Für manche ist der Rebell, der gepeinigte Poet, zum Gott geworden, zu einem modernen Dionysois. Es überrascht nicht, daß die Mythologisierung Morrisons im Tandem mit der Wiederentdeckung der Doors erfolgte. Diese wurde im Jahre 1978 durch AN AMERICAN PRAYER losgetreten, einem Album, auf dem Jim Morrison Gedichte liest, die 1970 aufgenommen wurden, und von neuen Instrumentalaufnahmen der Doors begleitet wird. Ein Jahr später wurde der beklemmende Doors-Song The End für die Anfangsszene von Francis Coppolas epischem Vietnam-Film Apocalypse Now verwendet. Dann kam der kontroverse 1980er Wälzer Keiner kommt hier lebend raus. Ein Jahr darauf wurde das Video The Doors: A Tribute To Jim Morrison im Kabelfernsehen gezeigt. Im September 1981 verkündete die Zeitschrift Rolling Stone mit einem Cover, das ihr berühmtestes werden sollte, Doorsmanie: Jim Morrison als Coverboy und die Schlagzeile: "Er ist heiß, er ist sexy und er ist tot."

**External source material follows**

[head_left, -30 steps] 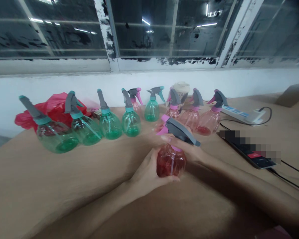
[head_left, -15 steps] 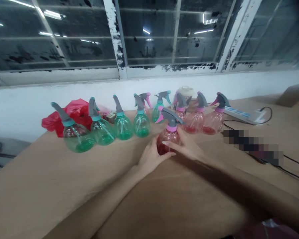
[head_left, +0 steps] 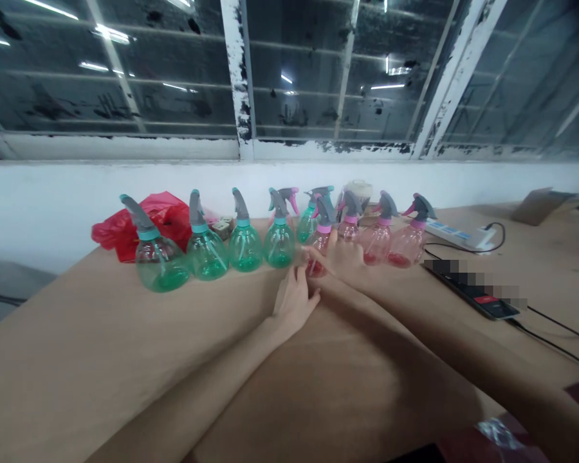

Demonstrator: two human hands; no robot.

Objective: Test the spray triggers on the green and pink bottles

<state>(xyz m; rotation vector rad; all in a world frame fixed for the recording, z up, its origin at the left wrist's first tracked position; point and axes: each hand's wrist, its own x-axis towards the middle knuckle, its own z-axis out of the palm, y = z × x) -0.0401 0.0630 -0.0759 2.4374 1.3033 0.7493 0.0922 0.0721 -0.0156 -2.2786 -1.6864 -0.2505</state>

Danny Sugerman war 13 als er begann, im Büro der Doors herumzuhängen. Schließlich wurde er beauftragt, die Fan-Post zu beantworten und Presseberichte zu sammeln. Später, nach Morrisons Tod und der Auflösung der Doors, wurde er Manzareks Manager. Auch wurde er Co-Autor der Biographie Keiner kommt hier lebend raus und gab ihr den Anschein, sie würde von einem Doors-Insider stammen. Seit ihrer Publikation hat die Biographie die Morrison-Lager buchstäblich gespalten. Denn letztendlich geht sie kaum auf Jim Morrisons gute Seiten ein, und Pamela Courson, Morrisons langjährige Freundin, kam auch nicht als vorbildliches amerikanisches Mädchen davon.